FIG. 7 is a view showing the connecting structure of an example by the conventional technique, in which an indirect knocking method is applied to a color cathode ray tube also with the EA-DF type electron gun. In this knocking method, what differs from the structure shown in FIG. 6 is that the G5 and G3 electrodes are grounded through a resistor R2 (10 K.OMEGA.) instead of the direct grounding thereof. In this indirect knocking method, a spark current flows into the resistor R2 by the sparking from the G6 electrode to the G5 and G3 electrodes. Hence, a voltage VG3 is induced to the electrode G5 and G3, and this induced voltage VG3 causes a secondary spark from the G5 and G3 electrodes to the G4 and G2 electrodes to perform the knocking.

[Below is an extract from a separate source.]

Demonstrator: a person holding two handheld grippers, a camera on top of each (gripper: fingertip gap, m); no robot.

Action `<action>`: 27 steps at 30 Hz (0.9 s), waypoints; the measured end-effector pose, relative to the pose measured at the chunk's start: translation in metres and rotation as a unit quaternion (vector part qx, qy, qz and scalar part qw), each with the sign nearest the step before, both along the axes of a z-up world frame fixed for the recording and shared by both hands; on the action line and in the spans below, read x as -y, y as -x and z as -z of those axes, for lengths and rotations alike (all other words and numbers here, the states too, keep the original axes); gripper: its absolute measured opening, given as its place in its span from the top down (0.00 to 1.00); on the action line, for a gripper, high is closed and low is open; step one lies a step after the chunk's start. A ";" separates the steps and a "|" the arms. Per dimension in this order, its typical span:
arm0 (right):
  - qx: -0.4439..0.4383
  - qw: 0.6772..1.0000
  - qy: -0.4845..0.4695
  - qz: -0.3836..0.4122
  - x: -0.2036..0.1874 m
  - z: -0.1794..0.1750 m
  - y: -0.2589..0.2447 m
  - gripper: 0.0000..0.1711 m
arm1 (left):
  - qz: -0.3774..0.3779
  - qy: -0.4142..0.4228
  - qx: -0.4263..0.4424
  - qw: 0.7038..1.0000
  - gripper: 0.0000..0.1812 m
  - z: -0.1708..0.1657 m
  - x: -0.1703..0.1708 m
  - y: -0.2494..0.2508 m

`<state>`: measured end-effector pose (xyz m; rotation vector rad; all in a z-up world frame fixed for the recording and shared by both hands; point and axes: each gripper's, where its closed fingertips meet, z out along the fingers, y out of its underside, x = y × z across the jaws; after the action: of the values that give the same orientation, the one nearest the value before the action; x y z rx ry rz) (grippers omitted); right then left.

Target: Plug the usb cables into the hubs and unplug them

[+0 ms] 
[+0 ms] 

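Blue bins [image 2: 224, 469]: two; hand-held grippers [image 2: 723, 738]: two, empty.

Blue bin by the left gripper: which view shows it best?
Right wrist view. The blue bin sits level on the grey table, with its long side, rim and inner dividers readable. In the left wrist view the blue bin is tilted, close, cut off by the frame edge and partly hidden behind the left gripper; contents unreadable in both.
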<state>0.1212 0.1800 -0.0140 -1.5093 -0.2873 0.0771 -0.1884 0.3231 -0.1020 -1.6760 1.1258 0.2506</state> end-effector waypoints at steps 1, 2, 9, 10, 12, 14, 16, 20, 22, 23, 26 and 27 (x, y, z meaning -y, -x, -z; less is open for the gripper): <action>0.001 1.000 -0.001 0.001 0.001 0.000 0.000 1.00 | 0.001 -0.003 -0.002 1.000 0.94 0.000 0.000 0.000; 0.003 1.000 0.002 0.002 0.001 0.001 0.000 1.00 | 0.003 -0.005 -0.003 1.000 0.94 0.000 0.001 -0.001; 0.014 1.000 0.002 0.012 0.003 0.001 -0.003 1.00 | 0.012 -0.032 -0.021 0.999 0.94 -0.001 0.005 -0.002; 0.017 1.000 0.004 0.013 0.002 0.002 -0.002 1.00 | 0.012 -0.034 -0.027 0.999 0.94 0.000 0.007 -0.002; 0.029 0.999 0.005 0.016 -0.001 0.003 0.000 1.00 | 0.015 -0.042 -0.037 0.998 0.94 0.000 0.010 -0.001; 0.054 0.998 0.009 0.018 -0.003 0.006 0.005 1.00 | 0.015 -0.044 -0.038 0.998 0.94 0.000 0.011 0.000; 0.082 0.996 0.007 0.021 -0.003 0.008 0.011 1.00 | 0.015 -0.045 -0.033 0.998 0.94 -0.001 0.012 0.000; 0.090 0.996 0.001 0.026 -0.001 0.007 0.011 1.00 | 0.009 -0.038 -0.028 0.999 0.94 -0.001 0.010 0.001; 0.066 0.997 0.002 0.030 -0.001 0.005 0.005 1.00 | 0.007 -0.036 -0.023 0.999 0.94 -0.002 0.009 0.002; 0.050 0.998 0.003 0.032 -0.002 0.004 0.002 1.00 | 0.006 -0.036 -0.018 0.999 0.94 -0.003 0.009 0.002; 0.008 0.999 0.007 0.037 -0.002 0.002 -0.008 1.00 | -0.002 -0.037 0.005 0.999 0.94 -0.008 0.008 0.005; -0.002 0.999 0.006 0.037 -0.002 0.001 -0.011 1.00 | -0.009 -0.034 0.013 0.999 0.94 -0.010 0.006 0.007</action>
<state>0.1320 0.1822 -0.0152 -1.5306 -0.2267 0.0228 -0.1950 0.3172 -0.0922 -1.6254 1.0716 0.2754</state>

Thus, this knocking is called the G2-G3 indirect knocking.
In this respect, there is known a float knocking method (refer to Japanese Patent Laid-Open No. 154034/1980), wherein the G5 and G3 electrodes in the spot knocking method shown in FIG. 6 are opened instead of being grounded, and a high voltage is applied to the G6 electrode.
The spot knocking method, G2-G3 indirect knocking method or the float knocking method by the above-mentioned conventional technique are all such that the high voltage for knocking, which is supplied from the outside, is applied only through the G6 electrode. Therefore, the sparking is easily generated from the G6 electrode to the comparatively high electrodes (nearer to the G6 electrode), but it is always difficult to generate the sparking to the comparatively low electrodes (farther from the G6 electrode). Consequently, there is the problem that the A stray (a cold emission from the said electrode reaches the phosphor screen to illuminate it) by the lower electrodes and the B stray (a leak current by emission between the electrodes) are generated.
Particularly, in the above-mentioned electron gun, such as the EA-DF type and the EA-UB type (elliptical aperture unipotential-bipotential type), for which the focusing has been improved recently to obtain a better quality of the larger color cathode ray tubes of 29", 30" or the like, the distance between the G6 electrode and the G2 electrode is long as compared with the conventional B-U type (bipotential-unipotential type) electron gun. Therefore, it is easy to effectuate the knocking by the comparatively high controlling electrode G3 (nearer to the G6 electrode) but it is difficult to effectuate the knocking by the low G2 electrode farther from the G6 electrode. Hence, there is the problem that the G2 A stray (A stray by the emission of the G2 electrode) defect occurs quite often in the course of the manufacturing process.
Also, a higher voltage may be applied to the G6 electrode in order to make it easier to effectuate the knocking by the low electrodes (farther from the G6 electrode). However, the voltage to be applied to the anode electrode is limited to a certain level because it can cause dielectric breakdown or creeping discharge between the lead wires or terminals.
Therefore, an object of the present invention is to provide a manufacturing method of cathode ray tubes, wherein a relatively low voltage is applied to knock lower electrodes such as G2 so as to eliminate defects such as G2 A stray) while solving the above-mentioned problems encountered in the conventional technique.